521 notes · View notes
screamlet · 15 hours ago
Text
08x06 fix-it fic: break and be mended
not connected to that excerpt i posted before, just something completely different. 4.5k, read on the ao3
---
Another hospital room. Buck takes a deep breath and closes his eyes again, letting it out and hoping he gets back to sleep. It doesn't happen, though, because his brain catches up to his eyes:
Maddie, wearing a yellow paper hospital mask, a hand anxiously on her belly, sitting in the chair next to him with that too-familiar oh-thank-god-you're-finally-awake face… and Tommy leaning in the doorway.
He takes another deep breath and opens his eyes again.
"You're okay," Maddie says patiently, slowly, as Buck tries to slam the door shut or set the doorway on fire with his brain. "It's just the turkey flu, it hit you hard."
That breaks Buck's concentration. "Wait, is this a dream? Another coma dream? Turkey flu has to be something I made up."
Maddie raises her eyebrows and looks over her shoulder at Tommy before turning back to Buck. "Another one?"

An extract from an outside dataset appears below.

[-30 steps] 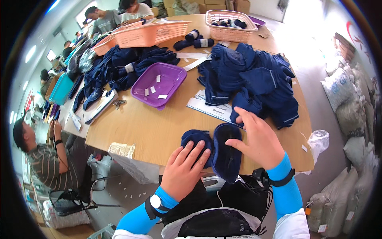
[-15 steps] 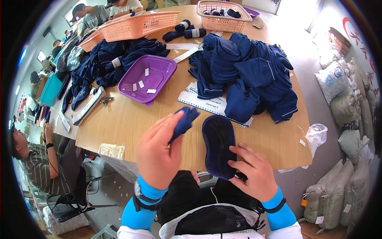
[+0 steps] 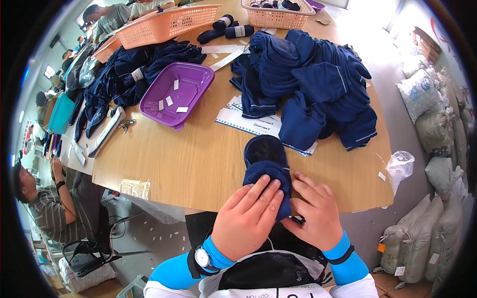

"No, no, don't look at him," Buck interrupts. "He's not supposed to be here, not when I have turkey flu, not ever. He broke up with me, remember?"
In the doorway, Tommy shifts his weight from one foot to the other. He's wearing the dark blue LAFD t-shirt and pleated pants, a special Air Ops patch on his shirt sleeve. They always lurked under his flight suit, under his turnouts when they were on the same scene, but Buck didn't get to see them often. It was for the best, he thinks now, because the shirt fits perfectly across Tommy's chest and shoulders, the pants belted low. His shirt is tucked in better than Buck's ever is. He almost never got to see him like this so it feels like some new Tommy he's seeing, a Tommy that hangs around Harbor long enough to take off his flight suit but doesn't peel the rest of his work self off. He doesn't get off his shift, put the pilot away, shower and go home.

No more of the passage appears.